The benefits of increased human use of coastal areas during this climatic event are clear. However, importantly, growing human pressures, and populations, along the northern Iberian coast during this part of the Early Holocene do not seem to have led to obvious overexploitation of coastal resources, despite evidence for an overall decline in mollusc size. Larger specimens are continuously and systematically harvested, instead of smaller taxa, throughout the whole sequence of occupation (Supplementary Text 6, Supplementary Table 5). In addition, limpet sizes never decrease, at least at the overall population level, to 20 mm or lower (Supplementary Fig. 3), the minimum size currently established by the regulations in order to guarantee the survival of these species over the long-term in the area (Boletín Oficial de Cantabria, BOC-2017-4672, https://boc.cantabria.es). Similarly, scheduled littoral exploitation patterns year-round, which were conceived to maximize the meat yield extracted from molluscs, continued to be practiced despite greater intensification in the use of available resources during the 8.2 ka event22. Our results therefore suggest an ongoing application of local marine ecological knowledge by some of the last foragers in western Europe, despite major climatic and demographic changes, with foragers continuing to apply sustainable resource management strategies.

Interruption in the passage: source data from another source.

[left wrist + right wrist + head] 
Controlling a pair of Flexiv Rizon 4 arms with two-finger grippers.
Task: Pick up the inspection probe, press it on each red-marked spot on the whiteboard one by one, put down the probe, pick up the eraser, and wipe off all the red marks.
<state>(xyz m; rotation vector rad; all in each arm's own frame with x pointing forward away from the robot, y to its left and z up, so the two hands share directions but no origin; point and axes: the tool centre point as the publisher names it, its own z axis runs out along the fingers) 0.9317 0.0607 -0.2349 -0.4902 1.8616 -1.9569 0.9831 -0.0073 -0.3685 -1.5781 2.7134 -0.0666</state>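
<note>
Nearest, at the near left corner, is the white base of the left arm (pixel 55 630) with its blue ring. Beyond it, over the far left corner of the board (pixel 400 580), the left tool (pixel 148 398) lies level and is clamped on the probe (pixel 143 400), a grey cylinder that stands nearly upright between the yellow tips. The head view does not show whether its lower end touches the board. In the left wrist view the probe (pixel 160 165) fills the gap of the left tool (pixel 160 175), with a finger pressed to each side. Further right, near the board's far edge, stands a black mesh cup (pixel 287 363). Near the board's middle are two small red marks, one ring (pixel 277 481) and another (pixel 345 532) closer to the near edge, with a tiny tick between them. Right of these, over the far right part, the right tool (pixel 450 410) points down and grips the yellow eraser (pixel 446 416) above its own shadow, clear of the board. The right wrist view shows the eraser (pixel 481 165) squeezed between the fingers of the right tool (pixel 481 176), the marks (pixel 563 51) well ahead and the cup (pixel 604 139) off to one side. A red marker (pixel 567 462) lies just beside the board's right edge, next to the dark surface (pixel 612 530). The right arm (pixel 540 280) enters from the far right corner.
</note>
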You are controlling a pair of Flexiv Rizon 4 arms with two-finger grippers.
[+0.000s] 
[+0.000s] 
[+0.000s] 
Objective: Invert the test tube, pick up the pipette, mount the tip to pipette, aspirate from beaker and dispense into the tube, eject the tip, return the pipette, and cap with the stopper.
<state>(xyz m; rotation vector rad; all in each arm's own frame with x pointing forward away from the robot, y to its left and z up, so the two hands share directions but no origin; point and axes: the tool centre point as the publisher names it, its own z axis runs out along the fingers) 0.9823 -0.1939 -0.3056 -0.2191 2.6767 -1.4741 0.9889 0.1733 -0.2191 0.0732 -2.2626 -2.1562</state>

This study highlights that taxonomic, sclerochronological, geochemical and chronological analyses of molluscs from archaeological sites have the potential to uncover direct insights into the impacts of climatic changes on human-relevant local marine environments. Not only that, but the high seasonal resolution of the climate proxies employed enables the seasonal impacts of the 8.2 ka event to be directly observed. The detailed chronology of El Mazo, as well as these high-resolution proxies, provide a more refined linkage between changing environmental conditions and human behaviour in this region during the 8.2 ka event. Based on comparison with inland records derived from palynological studies and geochemical analyses of speleothems, it seems that coastal regions provided crucial refugia for growing human populations bolstered by migrations from the interior. The resolution provided by this methodology has major implications for other studies seeking to determine the significance of climate change for marine environments, and human adaptations, in regions, and periods of time, where ocean resources were crucial to our species and its hominin relaltives44,63,64. Furthermore, understanding the implications for marine ecology and human behaviour of colder and drier conditions provoked by climatic events such as that seen 8.2 ka ago in North Atlantic Europe5,9,10, can provide detailed clues to the magnitude and nature of future climate changes, lags in their manifestation between different regions and environments, and their ultimate outcomes for human societies. This is especially the case given that the AMOC is currently weakening65. As the palaeosciences become increasingly recognised by earth scientists, policy makers and climate prediction scientists as an important, detailed source of data for climate predictions beyond anecdotal comparisons, high-resolution methodologies, like that presented here, will become increasingly important.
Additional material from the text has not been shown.